A journalist from a national newspaper contacted me last week, for my views on recent protests. We then had an email exchange, in which I responded to his further prompts. I wonder what, if any, will be used:
Thanks–would be good to get your views on UK Uncut. The tax system as a focus of political activism isn’t in itself new of course: from the Chartists in the 1830s on the tactic of tax refusal has been of interest to protestors, not least because–in theory, if enough people do it–it hits the state directly in its pockets. In the peace movement too at various times people have practised a form of civil disobedience by witholding the percentage of their tax they calculate as being spent by the government to support the military. The anti-Poll Tax campaigners of the early 1990s often referenced as far back as the Peasants’ Revolt of 1381 to show a radical tradition of anti-tax resistance. And the car lobby’s extraordinarily successful coming together a few years ago to bring the country to a standstill by blockading petrol stations and distribution depots was largely a reaction to what its campaigners viewed as excessive fuel tax.
Nonetheless UK Uncut is a fascinating development–not about tax refusal or resistance as many previous tax-centred protests such as those above, but public activism in order to get other people to pay more tax.
Also the fact that the chosen space of the UK Uncut protest is the shop itself–not in the street, or a march winding up at a public park for a rally, say–but within the shop, is important. There is an effort to blockade, to obstruct, a normal everyday place where financial exchange and profit-making happens: in the shop. Our national leisure activity and even our sense of national identity (‘a nation of shopkeepers’) is nudged, ever so slightly. Fascinating. I’m not sure how anti-consumerist this is–it’s not a ‘Buy Nothing Day’-style campaign as a radical critique of consumption. And yet in another way it does strike at the very transactional heart of capital, at the micro-moment when money changes hands. Because it’s about the international tax avoidance strategies of major companies, and what is seen as their over-cosy relationship with government and HM Revenue, the campaign aims to widen its target too: national government cuts, transnational capital business arrangements.
I’m also interested in expanding on these areas:
–Are we at a tipping point regarding levels of anger and discontent among Britons that could see a return to violent protest on a scale not seen since 19xx? Hmm. There is ‘violence’ (your word) and ‘violence’ in politics–a short urban riot, possibly even one that seems to be encouraged by some controversial police crowd control methods, is hugely different to, say, the use of the bullet in Northern Ireland–but in recent decades each has been a form of violent protest. We need to be careful in our terminology here [and aware of distinctions]. But I do acknowledge the extraordinary event of a member of the royal family being assaulted in a demonstration–that story shot around the world’s media as a microcosm of the current state of turmoil in British society. Does that mean Class War and Bash the Rich events are going to make a comeback, as in the Thatcher years? We have already seen reporting of radicals organising protests against the forthcoming royal wedding. At the same time,… as the peace activist whispering in my ear has just pointed out, the greatest violence Britons are involved in currently is a state-sanctioned war.

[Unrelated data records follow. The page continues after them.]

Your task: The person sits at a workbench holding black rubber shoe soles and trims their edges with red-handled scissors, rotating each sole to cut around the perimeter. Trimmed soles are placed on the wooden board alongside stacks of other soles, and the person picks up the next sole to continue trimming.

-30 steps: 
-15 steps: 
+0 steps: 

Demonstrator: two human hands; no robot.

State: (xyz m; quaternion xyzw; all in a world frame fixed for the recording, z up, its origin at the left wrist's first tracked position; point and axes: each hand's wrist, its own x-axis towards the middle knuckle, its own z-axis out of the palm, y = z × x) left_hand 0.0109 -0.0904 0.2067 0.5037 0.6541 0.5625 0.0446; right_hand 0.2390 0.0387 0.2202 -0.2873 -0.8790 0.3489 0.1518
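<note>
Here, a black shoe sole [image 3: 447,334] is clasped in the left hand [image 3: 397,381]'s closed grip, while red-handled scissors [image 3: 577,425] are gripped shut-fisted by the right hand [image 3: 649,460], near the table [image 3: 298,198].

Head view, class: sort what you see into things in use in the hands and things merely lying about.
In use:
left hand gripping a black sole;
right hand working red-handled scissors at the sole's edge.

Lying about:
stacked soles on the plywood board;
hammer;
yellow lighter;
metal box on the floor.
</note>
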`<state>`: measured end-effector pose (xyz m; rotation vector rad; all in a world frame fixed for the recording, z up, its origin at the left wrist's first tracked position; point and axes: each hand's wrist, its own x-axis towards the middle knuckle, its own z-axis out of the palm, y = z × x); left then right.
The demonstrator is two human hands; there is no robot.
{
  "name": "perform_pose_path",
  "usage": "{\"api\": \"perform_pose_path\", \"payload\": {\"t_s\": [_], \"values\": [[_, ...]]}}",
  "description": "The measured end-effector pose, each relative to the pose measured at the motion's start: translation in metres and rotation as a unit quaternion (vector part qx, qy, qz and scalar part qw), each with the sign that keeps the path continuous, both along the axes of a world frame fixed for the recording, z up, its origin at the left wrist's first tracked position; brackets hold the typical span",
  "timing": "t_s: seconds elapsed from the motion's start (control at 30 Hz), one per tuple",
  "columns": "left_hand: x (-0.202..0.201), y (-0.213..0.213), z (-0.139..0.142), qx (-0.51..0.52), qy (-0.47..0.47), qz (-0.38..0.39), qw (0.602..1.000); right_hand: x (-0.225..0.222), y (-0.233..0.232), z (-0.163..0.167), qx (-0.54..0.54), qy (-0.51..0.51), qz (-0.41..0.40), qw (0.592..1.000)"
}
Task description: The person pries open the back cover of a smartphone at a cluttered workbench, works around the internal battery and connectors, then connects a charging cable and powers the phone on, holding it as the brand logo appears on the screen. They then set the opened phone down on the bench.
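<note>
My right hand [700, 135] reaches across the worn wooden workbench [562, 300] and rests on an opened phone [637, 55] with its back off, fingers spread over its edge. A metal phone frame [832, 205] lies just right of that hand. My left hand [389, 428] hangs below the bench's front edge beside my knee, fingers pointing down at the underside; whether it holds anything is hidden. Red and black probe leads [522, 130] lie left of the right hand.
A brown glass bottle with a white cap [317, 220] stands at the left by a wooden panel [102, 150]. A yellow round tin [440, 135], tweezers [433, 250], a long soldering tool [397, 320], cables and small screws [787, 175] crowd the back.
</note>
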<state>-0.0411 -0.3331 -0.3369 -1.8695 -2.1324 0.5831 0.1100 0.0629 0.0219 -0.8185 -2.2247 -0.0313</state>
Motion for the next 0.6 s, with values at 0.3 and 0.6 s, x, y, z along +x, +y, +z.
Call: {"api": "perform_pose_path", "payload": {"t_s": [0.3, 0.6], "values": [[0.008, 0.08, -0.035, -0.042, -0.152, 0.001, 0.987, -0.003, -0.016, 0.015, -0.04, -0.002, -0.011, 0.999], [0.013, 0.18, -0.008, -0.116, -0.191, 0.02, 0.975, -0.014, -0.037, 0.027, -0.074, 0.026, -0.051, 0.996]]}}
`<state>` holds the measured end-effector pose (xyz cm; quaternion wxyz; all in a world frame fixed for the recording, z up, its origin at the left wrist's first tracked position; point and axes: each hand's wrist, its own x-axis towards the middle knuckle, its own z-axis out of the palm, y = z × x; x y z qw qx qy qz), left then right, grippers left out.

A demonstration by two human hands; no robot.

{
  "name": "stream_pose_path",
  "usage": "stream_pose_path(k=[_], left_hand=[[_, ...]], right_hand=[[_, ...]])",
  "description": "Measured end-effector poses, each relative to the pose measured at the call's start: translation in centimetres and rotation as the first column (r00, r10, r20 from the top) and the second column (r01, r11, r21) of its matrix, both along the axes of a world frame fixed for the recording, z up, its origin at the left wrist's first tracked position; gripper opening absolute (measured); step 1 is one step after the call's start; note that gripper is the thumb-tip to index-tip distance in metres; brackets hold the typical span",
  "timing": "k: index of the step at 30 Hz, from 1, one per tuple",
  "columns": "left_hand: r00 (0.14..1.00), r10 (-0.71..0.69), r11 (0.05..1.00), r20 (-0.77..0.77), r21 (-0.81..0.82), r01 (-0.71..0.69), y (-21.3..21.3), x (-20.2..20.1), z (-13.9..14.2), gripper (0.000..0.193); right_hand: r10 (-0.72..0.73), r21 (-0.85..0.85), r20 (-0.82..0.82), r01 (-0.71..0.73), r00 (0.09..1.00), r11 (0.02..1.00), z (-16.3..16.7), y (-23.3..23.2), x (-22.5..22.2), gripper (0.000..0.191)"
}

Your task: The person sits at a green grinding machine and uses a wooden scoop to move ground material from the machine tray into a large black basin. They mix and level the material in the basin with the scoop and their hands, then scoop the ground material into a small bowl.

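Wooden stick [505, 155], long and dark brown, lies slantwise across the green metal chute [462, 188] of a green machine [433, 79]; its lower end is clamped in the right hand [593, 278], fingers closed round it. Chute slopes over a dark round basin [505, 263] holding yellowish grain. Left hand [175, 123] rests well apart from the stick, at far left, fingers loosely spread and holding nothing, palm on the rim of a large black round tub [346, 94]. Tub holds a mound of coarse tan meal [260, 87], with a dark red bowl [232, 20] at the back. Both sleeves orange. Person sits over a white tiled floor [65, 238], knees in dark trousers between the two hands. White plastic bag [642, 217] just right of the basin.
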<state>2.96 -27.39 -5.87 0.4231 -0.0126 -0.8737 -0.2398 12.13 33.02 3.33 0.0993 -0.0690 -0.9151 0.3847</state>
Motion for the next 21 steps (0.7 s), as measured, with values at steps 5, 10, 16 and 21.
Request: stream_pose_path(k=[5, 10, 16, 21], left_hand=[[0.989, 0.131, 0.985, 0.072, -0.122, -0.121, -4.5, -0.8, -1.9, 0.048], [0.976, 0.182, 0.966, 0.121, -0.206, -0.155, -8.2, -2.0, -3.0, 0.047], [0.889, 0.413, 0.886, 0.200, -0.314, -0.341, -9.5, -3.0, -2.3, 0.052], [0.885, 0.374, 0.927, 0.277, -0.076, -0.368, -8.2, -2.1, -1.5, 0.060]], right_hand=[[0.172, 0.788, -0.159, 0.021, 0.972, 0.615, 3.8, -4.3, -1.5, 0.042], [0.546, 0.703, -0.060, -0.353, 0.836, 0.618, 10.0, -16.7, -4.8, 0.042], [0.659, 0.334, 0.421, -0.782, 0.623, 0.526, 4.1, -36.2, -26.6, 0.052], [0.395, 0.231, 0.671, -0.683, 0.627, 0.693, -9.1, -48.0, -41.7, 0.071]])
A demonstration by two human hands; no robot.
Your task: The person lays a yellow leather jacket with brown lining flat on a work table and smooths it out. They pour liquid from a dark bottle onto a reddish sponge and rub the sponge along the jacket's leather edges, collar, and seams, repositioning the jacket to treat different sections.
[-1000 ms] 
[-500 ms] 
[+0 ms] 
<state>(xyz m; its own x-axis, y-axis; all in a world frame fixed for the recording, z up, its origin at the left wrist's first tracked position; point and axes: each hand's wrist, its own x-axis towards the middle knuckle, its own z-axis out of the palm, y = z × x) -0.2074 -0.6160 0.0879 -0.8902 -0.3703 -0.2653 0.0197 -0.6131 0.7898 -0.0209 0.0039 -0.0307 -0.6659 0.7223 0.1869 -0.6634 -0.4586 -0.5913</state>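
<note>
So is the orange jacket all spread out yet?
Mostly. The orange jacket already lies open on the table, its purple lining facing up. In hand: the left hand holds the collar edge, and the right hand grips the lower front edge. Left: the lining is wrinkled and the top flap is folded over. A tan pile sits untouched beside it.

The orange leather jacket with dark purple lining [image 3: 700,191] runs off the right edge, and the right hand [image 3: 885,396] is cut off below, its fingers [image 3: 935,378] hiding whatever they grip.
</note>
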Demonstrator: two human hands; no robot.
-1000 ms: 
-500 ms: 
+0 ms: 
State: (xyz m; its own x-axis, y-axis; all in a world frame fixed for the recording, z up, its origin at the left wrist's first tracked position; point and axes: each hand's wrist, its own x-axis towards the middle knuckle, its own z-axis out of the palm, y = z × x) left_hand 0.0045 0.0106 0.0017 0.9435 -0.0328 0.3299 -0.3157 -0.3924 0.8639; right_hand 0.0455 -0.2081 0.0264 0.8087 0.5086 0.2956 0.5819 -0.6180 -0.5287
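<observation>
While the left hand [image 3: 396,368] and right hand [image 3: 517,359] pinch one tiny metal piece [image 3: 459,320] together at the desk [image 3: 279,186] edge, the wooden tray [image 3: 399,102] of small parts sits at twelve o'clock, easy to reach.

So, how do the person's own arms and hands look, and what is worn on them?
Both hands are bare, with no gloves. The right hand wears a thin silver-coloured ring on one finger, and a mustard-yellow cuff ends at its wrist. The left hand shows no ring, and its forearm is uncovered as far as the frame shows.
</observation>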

But there could be an alternative coalition which organises itself to harness the discontent and anger–across the public services, trade unions, students and schoolchildren, the disabled, all the kinds of groups feeling targetted by government policies. As one tweet put it on UK Uncut’s website today: ‘Only 7 weeks to mobilise 1 million united people onto the street[s] of London on March 26th’.
—What’s your greatest concern about all this? My concern is that the campaign as it develops, and assuming it expands, will not be listened to by the government–a little like when one million people marched through London against the war in the biggest street protest ever in Britain, and the government ignored them. That’s a real danger for democracy as a general system because democracy is refreshed and revitalised by protest, a government is kept on its toes by people on the streets. And there is a tremendous groundswell of interest in politics which at the moment no established political party seems capable of harnessing. While we regularly bemoan the public’s apathy towards politics, here is in fact a wide-ranging set of groups and campaigns with energy and drive, many of whom might never have been involved before. For the political process, its discourses and actions, that ought to be a positive situation.